WORK REQUIRED
Repeat the material in full. Keep every line exactly as it is.

MATERIAL PROVIDED
________________________________________

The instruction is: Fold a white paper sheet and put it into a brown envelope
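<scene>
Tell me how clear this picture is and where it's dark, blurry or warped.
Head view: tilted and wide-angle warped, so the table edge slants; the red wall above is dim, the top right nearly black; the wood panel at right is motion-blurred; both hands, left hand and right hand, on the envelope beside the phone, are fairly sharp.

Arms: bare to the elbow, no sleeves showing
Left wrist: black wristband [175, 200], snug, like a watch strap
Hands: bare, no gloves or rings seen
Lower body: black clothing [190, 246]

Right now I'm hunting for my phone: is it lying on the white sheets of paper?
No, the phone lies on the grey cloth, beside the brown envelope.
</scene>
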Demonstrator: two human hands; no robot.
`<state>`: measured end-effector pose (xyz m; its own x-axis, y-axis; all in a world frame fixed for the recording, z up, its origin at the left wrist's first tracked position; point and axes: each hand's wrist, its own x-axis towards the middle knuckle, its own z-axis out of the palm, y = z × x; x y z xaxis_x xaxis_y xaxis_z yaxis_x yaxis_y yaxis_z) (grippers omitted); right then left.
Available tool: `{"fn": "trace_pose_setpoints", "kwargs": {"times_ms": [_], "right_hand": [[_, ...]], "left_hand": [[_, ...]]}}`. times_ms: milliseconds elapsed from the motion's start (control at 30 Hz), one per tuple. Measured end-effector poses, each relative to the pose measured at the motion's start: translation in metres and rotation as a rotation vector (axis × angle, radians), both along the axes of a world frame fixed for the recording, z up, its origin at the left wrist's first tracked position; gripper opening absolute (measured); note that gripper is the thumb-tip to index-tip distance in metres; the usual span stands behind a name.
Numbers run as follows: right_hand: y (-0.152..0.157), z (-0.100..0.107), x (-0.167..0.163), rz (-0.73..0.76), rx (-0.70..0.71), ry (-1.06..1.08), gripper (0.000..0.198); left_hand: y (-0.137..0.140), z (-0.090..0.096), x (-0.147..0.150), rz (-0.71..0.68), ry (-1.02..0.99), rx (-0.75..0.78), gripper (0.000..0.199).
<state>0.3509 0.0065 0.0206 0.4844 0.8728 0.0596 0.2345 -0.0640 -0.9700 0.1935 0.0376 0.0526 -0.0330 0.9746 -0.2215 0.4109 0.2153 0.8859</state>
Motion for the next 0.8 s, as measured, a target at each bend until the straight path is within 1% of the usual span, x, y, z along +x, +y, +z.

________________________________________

RESULT BELOW
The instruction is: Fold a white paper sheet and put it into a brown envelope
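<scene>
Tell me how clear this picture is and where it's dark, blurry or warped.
Head view: tilted and wide-angle warped, so the table edge slants; the red wall above is dim, the top right nearly black; the wood panel at right is motion-blurred; both hands, left hand and right hand, on the envelope beside the phone, are fairly sharp.

Arms: bare to the elbow, no sleeves showing
Left wrist: black wristband [175, 200], snug, like a watch strap
Hands: bare, no gloves or rings seen
Lower body: black clothing [190, 246]

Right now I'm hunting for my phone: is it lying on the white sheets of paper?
No, the phone lies on the grey cloth, beside the brown envelope.
</scene>
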Demonstrator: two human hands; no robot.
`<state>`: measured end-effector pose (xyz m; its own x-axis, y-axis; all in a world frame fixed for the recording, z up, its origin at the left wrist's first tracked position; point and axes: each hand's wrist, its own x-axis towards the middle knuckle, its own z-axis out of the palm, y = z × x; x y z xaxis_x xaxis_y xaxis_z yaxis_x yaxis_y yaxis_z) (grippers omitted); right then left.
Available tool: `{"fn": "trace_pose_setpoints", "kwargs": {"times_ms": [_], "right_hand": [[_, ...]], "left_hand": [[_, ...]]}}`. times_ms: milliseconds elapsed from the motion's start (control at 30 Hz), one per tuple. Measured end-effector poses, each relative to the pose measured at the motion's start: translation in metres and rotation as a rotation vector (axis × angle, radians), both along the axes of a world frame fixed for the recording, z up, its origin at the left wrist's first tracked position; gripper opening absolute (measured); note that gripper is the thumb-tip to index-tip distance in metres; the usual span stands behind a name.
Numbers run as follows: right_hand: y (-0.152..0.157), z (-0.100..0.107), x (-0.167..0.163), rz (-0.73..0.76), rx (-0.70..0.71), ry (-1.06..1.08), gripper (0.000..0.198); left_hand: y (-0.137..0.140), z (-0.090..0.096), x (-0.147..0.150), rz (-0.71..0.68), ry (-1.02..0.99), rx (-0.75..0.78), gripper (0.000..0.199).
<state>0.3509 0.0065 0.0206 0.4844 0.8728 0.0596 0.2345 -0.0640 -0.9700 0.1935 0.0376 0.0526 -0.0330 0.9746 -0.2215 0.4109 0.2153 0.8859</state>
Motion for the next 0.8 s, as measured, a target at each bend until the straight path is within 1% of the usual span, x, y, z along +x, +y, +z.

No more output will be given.